[Directions] Reproduce the entries that follow exactly, dropping each image.

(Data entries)
--- START ---

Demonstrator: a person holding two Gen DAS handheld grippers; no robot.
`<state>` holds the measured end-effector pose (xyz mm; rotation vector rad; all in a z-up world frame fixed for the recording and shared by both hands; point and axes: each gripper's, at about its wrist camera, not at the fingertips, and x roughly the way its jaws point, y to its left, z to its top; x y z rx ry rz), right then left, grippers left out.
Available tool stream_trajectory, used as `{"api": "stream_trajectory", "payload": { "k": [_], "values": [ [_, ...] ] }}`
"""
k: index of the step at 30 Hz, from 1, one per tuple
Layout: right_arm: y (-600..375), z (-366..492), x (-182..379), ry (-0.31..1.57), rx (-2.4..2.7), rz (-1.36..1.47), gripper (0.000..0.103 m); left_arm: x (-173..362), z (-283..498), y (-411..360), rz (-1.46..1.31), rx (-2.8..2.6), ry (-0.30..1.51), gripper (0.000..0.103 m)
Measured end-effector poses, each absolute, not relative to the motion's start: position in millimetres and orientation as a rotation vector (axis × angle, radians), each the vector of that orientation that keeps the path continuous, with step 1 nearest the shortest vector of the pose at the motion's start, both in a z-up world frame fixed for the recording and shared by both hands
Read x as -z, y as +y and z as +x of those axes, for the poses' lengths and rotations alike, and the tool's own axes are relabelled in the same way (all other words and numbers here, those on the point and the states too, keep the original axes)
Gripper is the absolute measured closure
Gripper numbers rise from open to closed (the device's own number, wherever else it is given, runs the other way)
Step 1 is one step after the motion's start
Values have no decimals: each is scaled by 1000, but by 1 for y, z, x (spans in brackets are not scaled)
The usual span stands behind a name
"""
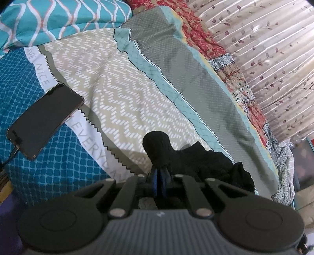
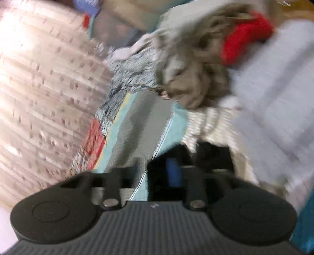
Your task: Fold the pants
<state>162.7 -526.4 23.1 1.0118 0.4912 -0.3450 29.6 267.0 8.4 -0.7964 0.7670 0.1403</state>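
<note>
The black pants (image 1: pixel 206 164) lie bunched on the patterned bedspread (image 1: pixel 117 88), low in the left wrist view. My left gripper (image 1: pixel 159 174) is shut on a fold of the black cloth, which bulges up over the fingertips. The right wrist view is blurred by motion. My right gripper (image 2: pixel 188 158) shows a blue pad and dark cloth (image 2: pixel 214 153) bunched at its fingers; it looks shut on the pants, held just above the bedspread (image 2: pixel 149 121).
A black phone (image 1: pixel 45 119) with a cable lies on the bed at left. A teal pillow (image 1: pixel 58 17) is at the back. A leaf-print curtain (image 1: pixel 274 58) hangs along the right bed edge. A heap of clothes (image 2: pixel 192 68) with a red item (image 2: pixel 243 41) lies ahead of the right gripper.
</note>
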Motion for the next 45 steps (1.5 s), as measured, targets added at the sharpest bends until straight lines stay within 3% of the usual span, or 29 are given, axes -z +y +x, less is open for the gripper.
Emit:
{"api": "stream_trajectory", "payload": {
  "k": [7, 14, 15, 18, 21, 29, 39, 41, 43, 45],
  "values": [
    [-518, 130, 16, 556, 417, 760, 40, -3, 42, 269, -773, -158, 807, 99],
    [-527, 148, 63, 651, 483, 801, 43, -4, 41, 266, -771, -177, 812, 99],
    [-525, 151, 68, 659, 498, 795, 50, -5, 41, 266, -769, -179, 814, 99],
    [-515, 161, 65, 694, 489, 742, 87, -7, 40, 265, -769, -184, 818, 99],
    [-509, 160, 44, 695, 476, 686, 95, -9, 39, 264, -761, -178, 809, 99],
    [-507, 60, -56, 389, 488, 571, 95, -20, 32, 279, -808, -129, 744, 99],
    [-520, -28, 32, 600, 702, 633, 94, 33, 15, 275, -819, -119, 897, 97],
    [-517, -29, 47, 675, 745, 642, 84, 41, 12, 271, -759, -159, 948, 90],
    [-515, -33, 48, 691, 789, 686, 60, 45, 5, 276, -743, -192, 965, 80],
    [-516, -45, 40, 652, 850, 694, 54, 43, -10, 288, -776, -191, 927, 79]
  ]
}}
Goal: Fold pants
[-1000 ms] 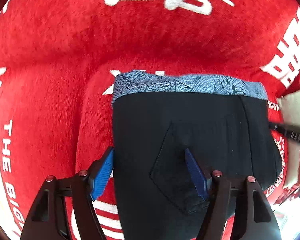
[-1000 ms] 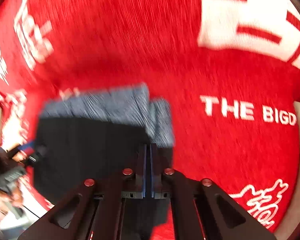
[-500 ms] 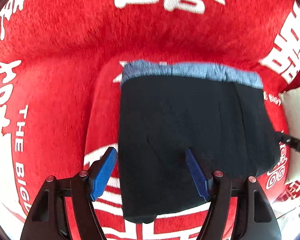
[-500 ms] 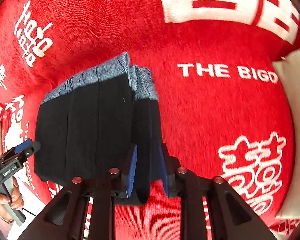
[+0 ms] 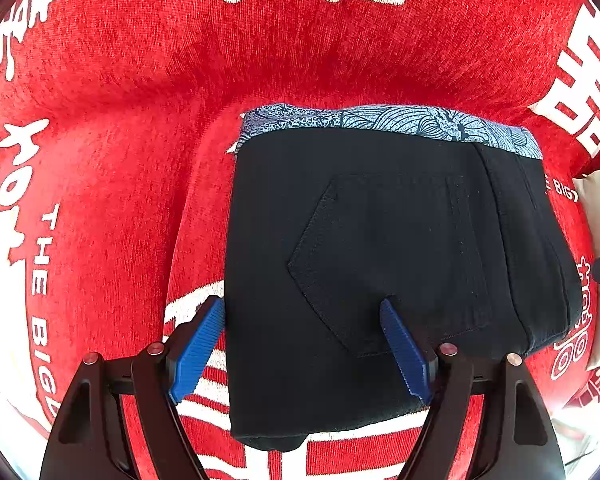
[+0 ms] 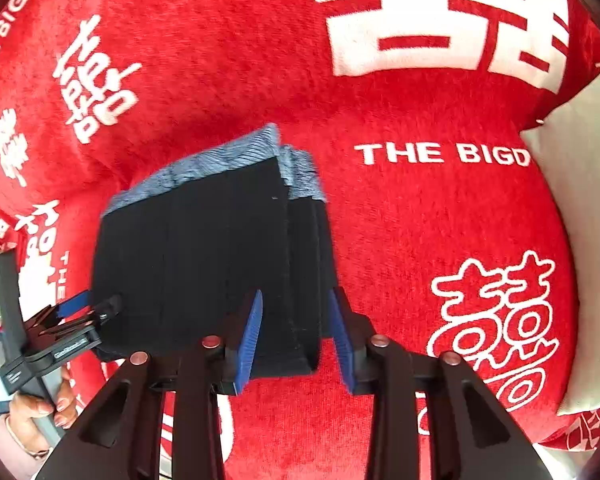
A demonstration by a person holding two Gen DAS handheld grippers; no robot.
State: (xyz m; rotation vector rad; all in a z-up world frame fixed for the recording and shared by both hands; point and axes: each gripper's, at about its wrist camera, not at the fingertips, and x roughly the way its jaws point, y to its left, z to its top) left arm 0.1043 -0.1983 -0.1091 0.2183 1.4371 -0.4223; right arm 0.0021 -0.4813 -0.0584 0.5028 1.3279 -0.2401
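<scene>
On the red blanket [image 5: 112,128] the pants [image 5: 380,272] lie folded into a compact stack, blue waistband at the far edge. Both my left gripper [image 5: 302,350] and right gripper [image 6: 296,338] are spread apart, holding nothing; folding looks essentially finished.

The right gripper [image 6: 294,336] has spread its blue-padded fingers [image 6: 249,338] — clamped together a second ago, they now straddle the near edge of the folded black pants with patterned blue waistband [image 6: 204,256], released onto the red plush blanket [image 6: 420,220].
</scene>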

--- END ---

[Your response]
Demonstrator: a person holding two Gen DAS handheld grippers; no robot.
`<state>` holds the measured end-effector pose (xyz mm; rotation vector rad; all in a z-up world frame fixed for the recording and shared by both hands; point and axes: each gripper's, at about its wrist camera, not at the fingertips, and x roughly the way its jaws point, y to its left, z to its top; x y z rx ry rz), right then left, grippers left out.
Available tool stream_trajectory, used as `{"api": "stream_trajectory", "payload": { "k": [_], "values": [ [_, ...] ] }}`
"""
k: index of the step at 30 Hz, from 1, one per tuple
Layout: right_arm: y (-600..375), z (-366..492), x (-182..379), ry (-0.31..1.57), rx (-2.4..2.7), rz (-1.36..1.47), gripper (0.000..0.103 m); left_arm: x (-173..362), z (-283..498), y (-411..360), rz (-1.46..1.31), rx (-2.8..2.6), ry (-0.30..1.51), gripper (0.000..0.103 m)
Measured end-effector poses, each absolute, not relative to the motion's start: position in millimetres and orientation as a rotation vector (axis × angle, radians), each the vector of that orientation that keeps the path continuous, with step 1 nearest the shortest vector of the pose at the motion's start, both in a z-up world frame fixed for the recording and shared by both hands
Read x as -z, y as +y and z as +x of those axes, for the poses' lengths and rotations alike, and the tool's own axes are relabelled in the same way (all other words and numbers here, those on the point and the states too, keep the original axes)
Gripper is the absolute measured closure
Gripper numbers rise from open to closed (the device's own number, wherever else it is given, runs the other way)
Step 1 is one step after the motion's start
Values have no decimals: each is scaled by 1000, but by 1 for y, z, x (spans in brackets are not scaled)
The usual span stands behind a name
"""
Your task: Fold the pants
<state>162.7 -526.4 23.1 1.0118 0.4912 -0.3450 29.6 267.0 8.4 -0.7964 0.7670 0.1403</state>
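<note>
The black pants (image 1: pixel 206 164) lie bunched on the patterned bedspread (image 1: pixel 117 88), low in the left wrist view. My left gripper (image 1: pixel 159 174) is shut on a fold of the black cloth, which bulges up over the fingertips. The right wrist view is blurred by motion. My right gripper (image 2: pixel 188 158) shows a blue pad and dark cloth (image 2: pixel 214 153) bunched at its fingers; it looks shut on the pants, held just above the bedspread (image 2: pixel 149 121).
A black phone (image 1: pixel 45 119) with a cable lies on the bed at left. A teal pillow (image 1: pixel 58 17) is at the back. A leaf-print curtain (image 1: pixel 274 58) hangs along the right bed edge. A heap of clothes (image 2: pixel 192 68) with a red item (image 2: pixel 243 41) lies ahead of the right gripper.
</note>
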Motion for the next 45 steps (1.5 s), as measured, targets added at the sharpest bends until straight lines stay within 3% of the usual span, or 29 are given, axes -z +y +x, less is open for the gripper.
Emit:
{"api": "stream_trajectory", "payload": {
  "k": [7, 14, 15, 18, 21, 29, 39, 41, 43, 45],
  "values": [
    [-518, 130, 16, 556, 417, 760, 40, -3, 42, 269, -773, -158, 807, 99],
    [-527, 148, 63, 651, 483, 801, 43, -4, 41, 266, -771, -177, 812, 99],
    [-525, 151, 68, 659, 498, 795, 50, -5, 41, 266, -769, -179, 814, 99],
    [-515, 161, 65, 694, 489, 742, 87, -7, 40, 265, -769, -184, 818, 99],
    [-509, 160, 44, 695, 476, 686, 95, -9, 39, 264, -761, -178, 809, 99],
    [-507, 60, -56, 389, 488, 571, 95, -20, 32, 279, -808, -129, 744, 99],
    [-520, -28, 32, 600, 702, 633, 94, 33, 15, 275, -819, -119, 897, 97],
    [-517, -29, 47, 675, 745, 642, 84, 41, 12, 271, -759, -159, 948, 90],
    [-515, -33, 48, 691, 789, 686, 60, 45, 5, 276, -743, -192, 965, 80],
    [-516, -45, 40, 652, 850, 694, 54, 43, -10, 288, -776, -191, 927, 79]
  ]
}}
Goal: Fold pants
[-1000 ms] 
[-1000 ms] 
[-500 ms] 
[-500 ms] 
[+0 ms] 
[+0 ms] 
A demonstration by a person holding two Gen DAS handheld grippers; no robot.
State: (xyz m; rotation vector rad; all in a z-up world frame fixed for the recording and shared by both hands; point and axes: each gripper's, at about its wrist camera, not at the fingertips, and x roughly the way its jaws point, y to its left, z to its top) left arm 0.1043 -0.1983 -0.1091 0.2183 1.4371 -0.4223; right arm 0.0021 -0.4813 -0.0584 0.5028 1.3279 -0.2401
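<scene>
On the red blanket [image 5: 112,128] the pants [image 5: 380,272] lie folded into a compact stack, blue waistband at the far edge. Both my left gripper [image 5: 302,350] and right gripper [image 6: 296,338] are spread apart, holding nothing; folding looks essentially finished.

The right gripper [image 6: 294,336] has spread its blue-padded fingers [image 6: 249,338] — clamped together a second ago, they now straddle the near edge of the folded black pants with patterned blue waistband [image 6: 204,256], released onto the red plush blanket [image 6: 420,220].
</scene>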

What is written here forms the complete answer.